This repository contains the video demo and the audio samples of IEEE TASLP submitted paper titled "Speech Reconstruction with Reminiscent Sound via Visual Voice Memory"
Each demo video contains the original speech, the generated speech from previous work [1], and the generated speech from the proposed method from four different speakers.
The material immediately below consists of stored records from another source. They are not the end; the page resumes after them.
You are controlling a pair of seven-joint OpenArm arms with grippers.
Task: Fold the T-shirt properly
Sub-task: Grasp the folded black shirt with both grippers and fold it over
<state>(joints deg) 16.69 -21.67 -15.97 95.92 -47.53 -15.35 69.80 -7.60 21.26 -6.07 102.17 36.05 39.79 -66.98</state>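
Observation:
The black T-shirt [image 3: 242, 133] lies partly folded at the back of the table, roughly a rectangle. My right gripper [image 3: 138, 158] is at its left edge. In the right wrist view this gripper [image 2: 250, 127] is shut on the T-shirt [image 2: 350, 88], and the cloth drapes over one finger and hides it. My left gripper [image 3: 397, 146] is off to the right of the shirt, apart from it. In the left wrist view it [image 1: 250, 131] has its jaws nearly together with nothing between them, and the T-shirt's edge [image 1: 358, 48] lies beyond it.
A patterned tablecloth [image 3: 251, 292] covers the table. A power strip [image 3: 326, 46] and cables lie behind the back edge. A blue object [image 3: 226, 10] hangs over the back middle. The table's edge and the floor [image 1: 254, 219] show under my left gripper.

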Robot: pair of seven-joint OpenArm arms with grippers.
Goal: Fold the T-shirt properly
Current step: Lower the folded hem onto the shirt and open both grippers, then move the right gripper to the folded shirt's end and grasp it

The video demos are also availalbe in here.
- Speaker-dependent [Demo Video]
- Multi-speaker-dependent [Demo Video]
- Multi-speaker-independent [Demo Video]
The objective measurements of the test samples of each setting (speaker dependent, multi speaker dependent, multi speaker independent) are listed below.
STOI | ESTOI | PESQ | |
---|---|---|---|
Speaker-dependent (w/ griffin-lim) | 0.738 | 0.579 | 1.984 |
Speaker-dependent (w/ wavenet vocoder) | 0.737 | 0.578 | 1.984 |
Multi-speaker-dependent | 0.754 | 0.602 | 2.112 |
Multi-speaker-independent | 0.600 | 0.315 | 1.332 |
The actual generated audio samples are available in here.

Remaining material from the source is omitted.